Ethiopia reaches preliminary deal with bondholders on $1 billion debt overhaul
Ethiopia reached a preliminary agreement on Tuesday with an ad hoc committee representing about 45% of holders of its defaulted $1 billion Eurobond due 2024, the Ministry of Finance said. The deal includes exchanging the existing bond for a new $880 million bond maturing in 2029 with a 12% principal haircut and a 6.15% interest rate, along with payments for missed coupons and a consent fee.
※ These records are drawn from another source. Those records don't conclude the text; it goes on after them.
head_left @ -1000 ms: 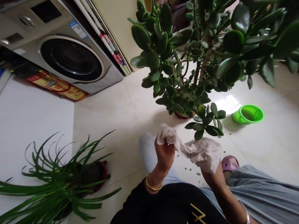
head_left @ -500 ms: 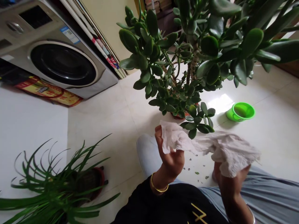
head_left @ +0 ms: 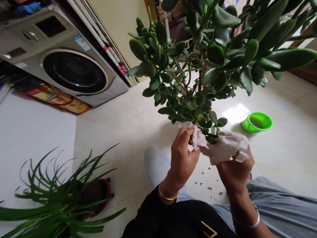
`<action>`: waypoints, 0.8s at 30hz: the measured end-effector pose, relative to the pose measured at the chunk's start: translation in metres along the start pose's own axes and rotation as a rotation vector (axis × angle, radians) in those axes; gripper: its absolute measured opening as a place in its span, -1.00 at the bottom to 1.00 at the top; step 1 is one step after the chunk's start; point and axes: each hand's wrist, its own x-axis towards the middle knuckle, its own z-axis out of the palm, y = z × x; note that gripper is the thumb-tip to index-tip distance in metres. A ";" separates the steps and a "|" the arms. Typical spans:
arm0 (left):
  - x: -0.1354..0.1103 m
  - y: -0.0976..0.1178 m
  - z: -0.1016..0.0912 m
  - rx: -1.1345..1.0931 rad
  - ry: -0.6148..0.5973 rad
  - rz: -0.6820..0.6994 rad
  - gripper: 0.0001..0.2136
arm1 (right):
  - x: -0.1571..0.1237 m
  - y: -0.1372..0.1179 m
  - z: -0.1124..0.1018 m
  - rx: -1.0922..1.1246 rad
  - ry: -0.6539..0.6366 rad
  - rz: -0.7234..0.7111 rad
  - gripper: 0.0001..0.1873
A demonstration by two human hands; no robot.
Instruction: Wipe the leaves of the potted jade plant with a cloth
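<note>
A thin whitish cloth (head_left: 226, 147) stretches between my two hands at the lower leaves of a tall jade plant (head_left: 182, 105). My left hand (head_left: 183, 155) has its fingers closed round one end of the cloth, just below the lowest foliage. The other end drapes over my right hand (head_left: 235, 170), whose fingers are bent under it and partly hidden. The lowest leaf cluster (head_left: 211, 130) touches or nearly touches the cloth. Little of the plant's reddish pot shows behind the leaves.
A bright green bucket (head_left: 257, 122) holding liquid stands on the tiled floor to the right. Several leaf bits (head_left: 210, 188) lie on the floor between my legs. At lower left is a potted spider-like plant (head_left: 61, 198); a washing machine (head_left: 74, 71) stands at upper left.
My hands have come closer together and up toward the low leaves. The cloth, spread wide before, is now bunched, and my left fingers have closed on it.
</note>
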 end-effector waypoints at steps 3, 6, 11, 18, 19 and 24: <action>0.000 0.002 -0.001 -0.018 -0.041 -0.039 -0.64 | 0.007 -0.003 0.002 -0.054 0.050 -0.069 -0.77; 0.001 0.004 -0.003 -0.018 -0.068 -0.058 -0.62 | 0.014 -0.007 0.005 -0.068 0.071 -0.089 -0.80; 0.003 0.006 -0.007 -0.030 -0.059 -0.045 -0.71 | 0.018 -0.005 0.008 -0.122 0.099 -0.082 -0.89; 0.004 0.003 -0.013 -0.027 -0.027 -0.024 -0.80 | 0.017 0.000 0.002 -0.055 0.083 -0.116 -0.92; 0.004 0.003 -0.014 -0.030 -0.020 -0.025 -0.80 | 0.017 0.000 0.001 -0.051 0.073 -0.124 -0.92; 0.006 0.002 -0.017 -0.068 -0.033 -0.055 -0.77 | 0.017 -0.004 0.001 -0.063 0.073 -0.143 -0.91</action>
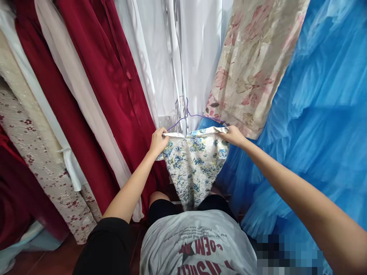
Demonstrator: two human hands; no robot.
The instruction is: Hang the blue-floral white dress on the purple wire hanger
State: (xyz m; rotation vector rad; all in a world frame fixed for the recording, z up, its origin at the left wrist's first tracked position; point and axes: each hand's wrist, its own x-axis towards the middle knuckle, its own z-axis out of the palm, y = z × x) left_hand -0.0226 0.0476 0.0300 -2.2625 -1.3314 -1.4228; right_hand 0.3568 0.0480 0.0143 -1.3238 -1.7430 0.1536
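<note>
A white garment with blue and yellow flowers (195, 164) hangs down in front of my body, narrowing toward the bottom. My left hand (159, 142) pinches the left end of its top edge, thumb uppermost. At the opposite end of that edge, my right hand (234, 135) grips the cloth between thumb and fingers. The edge is stretched almost straight between them, with a small dip in the middle. A thin purple wire hanger (197, 115) rises behind this edge; its lower part is hidden by the cloth.
Long dark red dresses (94, 57) and pale ones hang at the left. White gowns (197, 46) are straight ahead, beside a beige floral dress (249, 65). A ruffled blue tulle gown (323, 126) fills the right side. Reddish floor tiles (43, 259) show at lower left.
</note>
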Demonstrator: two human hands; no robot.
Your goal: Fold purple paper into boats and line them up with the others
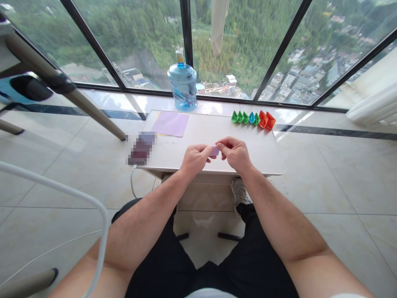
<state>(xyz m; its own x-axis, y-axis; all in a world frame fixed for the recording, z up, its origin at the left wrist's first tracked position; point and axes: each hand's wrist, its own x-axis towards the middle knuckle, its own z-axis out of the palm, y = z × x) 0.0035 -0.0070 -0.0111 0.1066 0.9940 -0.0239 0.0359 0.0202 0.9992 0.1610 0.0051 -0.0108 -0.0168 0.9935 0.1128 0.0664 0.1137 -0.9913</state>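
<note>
Between my two hands is a small folded piece of purple paper, held just above the near part of the white table. My left hand is closed on its left side, thumb on top. At its right edge, the thumb and forefinger of my right hand pinch the paper. Flat sheets of purple paper lie at the table's back left, with a yellow edge showing under them. Folded paper boats in green, blue and orange stand in a row at the back right.
A blurred-out phone-like device lies at the table's left edge, with a white cable hanging down. Behind the table, a blue water jug stands by the window. Metal frame legs are to the left.
</note>
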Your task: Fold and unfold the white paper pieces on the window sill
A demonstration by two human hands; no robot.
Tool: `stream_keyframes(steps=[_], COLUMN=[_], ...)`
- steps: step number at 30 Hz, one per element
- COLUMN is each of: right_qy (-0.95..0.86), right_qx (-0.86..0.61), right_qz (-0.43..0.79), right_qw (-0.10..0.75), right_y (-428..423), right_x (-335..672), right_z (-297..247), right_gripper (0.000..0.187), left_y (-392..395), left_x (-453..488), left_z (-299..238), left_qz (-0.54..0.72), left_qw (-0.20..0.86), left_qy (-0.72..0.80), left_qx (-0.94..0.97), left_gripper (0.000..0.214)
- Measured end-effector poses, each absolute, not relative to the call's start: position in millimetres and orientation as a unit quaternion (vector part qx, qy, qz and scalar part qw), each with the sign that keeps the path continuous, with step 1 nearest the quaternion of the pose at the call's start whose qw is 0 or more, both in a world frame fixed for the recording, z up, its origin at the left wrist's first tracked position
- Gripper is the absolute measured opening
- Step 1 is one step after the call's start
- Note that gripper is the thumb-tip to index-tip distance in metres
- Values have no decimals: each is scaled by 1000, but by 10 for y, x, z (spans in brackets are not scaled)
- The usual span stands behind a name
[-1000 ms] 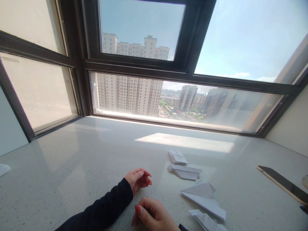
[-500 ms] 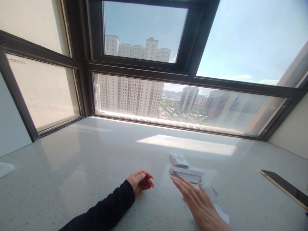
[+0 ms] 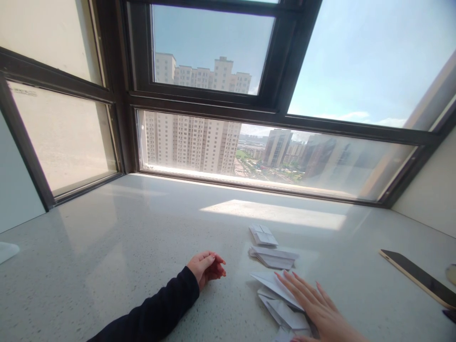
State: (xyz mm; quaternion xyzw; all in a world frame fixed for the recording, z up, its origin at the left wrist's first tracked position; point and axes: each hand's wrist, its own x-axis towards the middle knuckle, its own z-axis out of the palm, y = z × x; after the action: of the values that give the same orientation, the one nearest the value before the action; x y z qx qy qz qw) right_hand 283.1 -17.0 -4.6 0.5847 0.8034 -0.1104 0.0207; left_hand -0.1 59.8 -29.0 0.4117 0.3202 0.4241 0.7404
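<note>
My left hand (image 3: 207, 268) rests on the pale speckled stone sill (image 3: 142, 247), fingers loosely curled inward with nothing visible in them; a dark sleeve covers the forearm. My right hand (image 3: 317, 306) lies flat with fingers stretched out on a heap of folded white paper pieces (image 3: 276, 297) near the bottom edge. Just beyond it sits a stack of folded white paper triangles (image 3: 272, 256), and further back a small folded white square (image 3: 262, 234).
A dark phone (image 3: 416, 278) with a gold edge lies at the right. A large dark-framed window (image 3: 278, 109) rises behind the sill, with tower blocks outside. A white object (image 3: 6, 251) shows at the left edge.
My right hand went from a curled fist near the bottom centre out to the right and now lies flat on the folded papers, which have shifted left. My left hand stayed put.
</note>
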Motion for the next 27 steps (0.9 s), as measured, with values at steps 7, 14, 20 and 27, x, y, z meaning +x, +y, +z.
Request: stream_keyframes(steps=[7,14,20,27], right_qy=[815,807,718,729], right_qx=[556,539,657,675], right_qz=[-92,-57,58,2], right_qw=[-133,-234,-220,-112], right_y=[177,428,751,736], right_x=[1970,1883,2641,2626], right_z=[-210,134,81,-247], right_gripper=[77,58,60,50], left_y=[583,468,249,222], left_x=[20,-24,20,9], left_z=[-331,-200,-99,-195], left_qz=[462,514,447,316], left_qw=[713,532,297,200], left_qy=[324,377,366,338], left_qx=[415,557,760,864], left_gripper=[35,32,40,66])
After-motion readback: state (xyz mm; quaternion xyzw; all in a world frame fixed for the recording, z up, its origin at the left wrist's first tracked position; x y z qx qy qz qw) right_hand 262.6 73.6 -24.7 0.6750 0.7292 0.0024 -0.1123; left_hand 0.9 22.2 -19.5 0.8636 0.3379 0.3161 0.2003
This exchange implies a 12% principal haircut for bondholders participating in the deal. The new bond will carry an annual interest rate of 6.15% and will be repaid in four installments between July 2026 and July 2029, with the first principal repayment of $180 million scheduled for July 2026. The government will also pay $99.4 million in missed coupon payments and a consent fee to bondholders as part of the package, officials said.
Under the terms of the preliminary agreement, Ethiopia will exchange the existing $1 billion Eurobond due in 2024 for a new $880 million bond maturing in July 2029, according to the Ministry of Finance.
The deal includes a “New Money Warrant” that offers existing bondholders the option to participate in a future Ethiopian international bond issuance of up to $1 billion at a market-linked interest rate, the Finance Ministry confirmed. Ethiopia retains the option to settle the warrant in cash, with a cash settlement capped at $90 million. The warrant is intended to attract new capital and align creditor returns with Ethiopia’s gradual return to international bond markets. The Ministry of Finance has shared the warrant’s terms with the International Monetary Fund, which confirmed that the instrument is consistent with Ethiopia’s debt sustainability targets under its IMF program.
Ethiopia defaulted on the Eurobond in December 2023 after missing a coupon payment on the 6.625% note due in 2024, records show. Initial restricted discussions with bondholders took place between Dec. 23, 2023, and Jan. 1, 2024, followed by renewed negotiations with an ad hoc committee representing about 45% of bondholders from June 5 to June 28, 2026. A prior preliminary restructuring deal announced on Jan. 3, 2026, collapsed after objections from official creditors and rejection by bondholders of a revised offer in late May, sources confirmed. The Ministry of Finance announced on June 29, 2026, that a new agreement in principle had been reached with the ad hoc committee, marking a breakthrough after more than two years of intermittent negotiations.
The Ministry of Finance stated that the terms of the agreement have been conveyed to the Official Creditor Committee for their non-objection and to the International Monetary Fund to confirm alignment with Ethiopia’s medium-term debt sustainability framework. An IMF spokesperson said the Fund “welcomed” the agreement and confirmed that the warrant is consistent with IMF debt parameters for Ethiopia. According to Reuters, bondholder representatives criticized the G20 Common Framework process during earlier phases of talks, highlighting frustrations with coordination between official and private creditors.
Ethiopia’s debt restructuring is being conducted under the G20 Common Framework for Debt Treatments, which coordinates sovereign debt workouts involving both official and private creditors. The government reached a restructuring agreement with bilateral creditors in July 2024, which the Finance Ministry said would provide over $3.5 billion in cash-flow relief and create room for negotiations with bondholders. The Eurobond agreement in principle has been sent to the Official Creditor Committee for a “non-objection” to ensure consistency with the Common Framework process. Tensions between official creditors and private bondholders have been cited as key reasons for delays in Ethiopia’s wider economic recovery, with analysts and bondholder representatives pointing to “deep flaws” in the Common Framework given the time taken to align treatments on the same debt stock.
Market reaction to the preliminary agreement was positive, with Ethiopia’s Eurobond price rising more than three cents on the dollar, reflecting improved investor sentiment and expectations of a final deal. The restructuring package, which includes the 12% principal haircut, extended maturity to 2029, and 6.15% coupon, is expected to ease near-term debt-service pressures and improve Ethiopia’s cash-flow profile. By reducing principal from $1 billion to $880 million and spreading repayments over four installments, the deal aims to reduce Ethiopia’s annual external debt-service burden while maintaining market-based terms acceptable to investors, domestic business sources said.
Ethiopia’s Eurobond is the country’s only international bond, making its restructuring central to the broader sovereign debt strategy and external financing outlook. The default and subsequent restructuring efforts have unfolded amid chronic foreign-exchange shortages, regional security challenges, and macroeconomic volatility affecting investor perceptions. Prime Minister Abiy Ahmed’s economic liberalization agenda, which includes opening key sectors to private and foreign investment, has been linked to the need to restore investor confidence through credible debt restructuring, analysts noted. Successful completion of the Eurobond deal is viewed as a key step in supporting Ethiopia’s IMF-backed economic reform program by aligning debt service with sustainability targets and stabilizing public finances. The Finance Ministry has indicated it aims to implement the restructuring in 2026 through an exchange offer once remaining non-financial terms are agreed upon and required sign-offs from official creditors are obtained.